The paper extensively evaluates CMTF-OPT against ALS-based methods through simulations involving randomly generated data. The findings show that:

  • CMTF-OPT demonstrates greater robustness to overfactoring, maintaining high accuracy where ALS tends to fail.
  • It consistently delivers superior factor recovery when fitting the correct number of components.
  • CMTF-OPT exhibits greater resilience to noise, preserving accuracy across varying noise levels.
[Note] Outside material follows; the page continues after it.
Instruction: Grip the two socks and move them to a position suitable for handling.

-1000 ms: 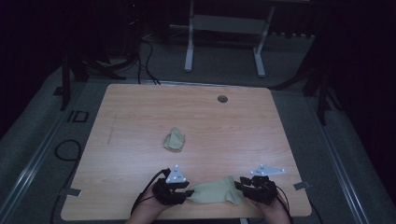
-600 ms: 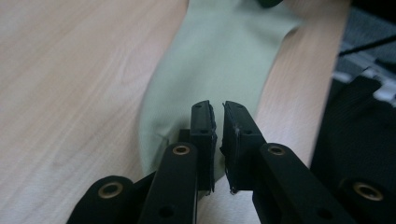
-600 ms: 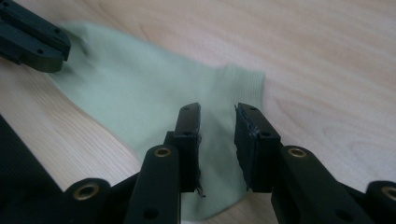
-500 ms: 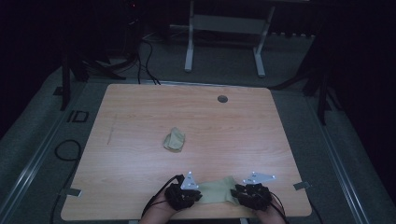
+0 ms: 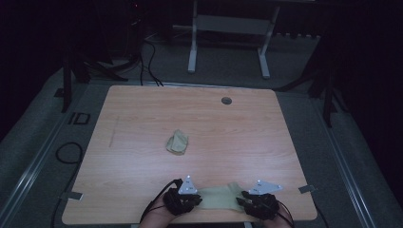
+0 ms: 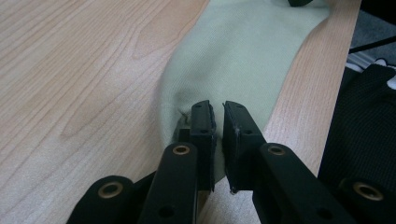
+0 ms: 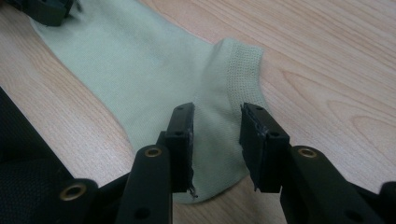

Implications and Future Directions

The methodology introduced in the paper holds substantial implications for domains that require data fusion from varied sources, such as recommendation systems and medical diagnostics. The practice of optimizing coupled matrices and tensors simultaneously can enhance the interpretability and predictive power of models in these contexts.

In terms of future developments, the paper suggests exploration into different loss functions that could extend CMTF-OPT to various noise types and data configurations. Moreover, incorporating constraints such as nonnegativity could aid in improving the interpretability of factor matrices. The authors also recognize the potential in applying Bayesian frameworks to the proposed optimization problem, which might address current limitations regarding scale ambiguities in some data factorizations.

Conclusion

This work contributes significantly to the field of data mining and machine learning by presenting a robust and scalable method for analyzing heterogeneous data. CMTF-OPT opens new avenues for multi-modal data processing, emphasizing accuracy and reliability over existing methods. Its adaptability to missing data scenarios further accentuates its applicability across diverse applications in industry and academia.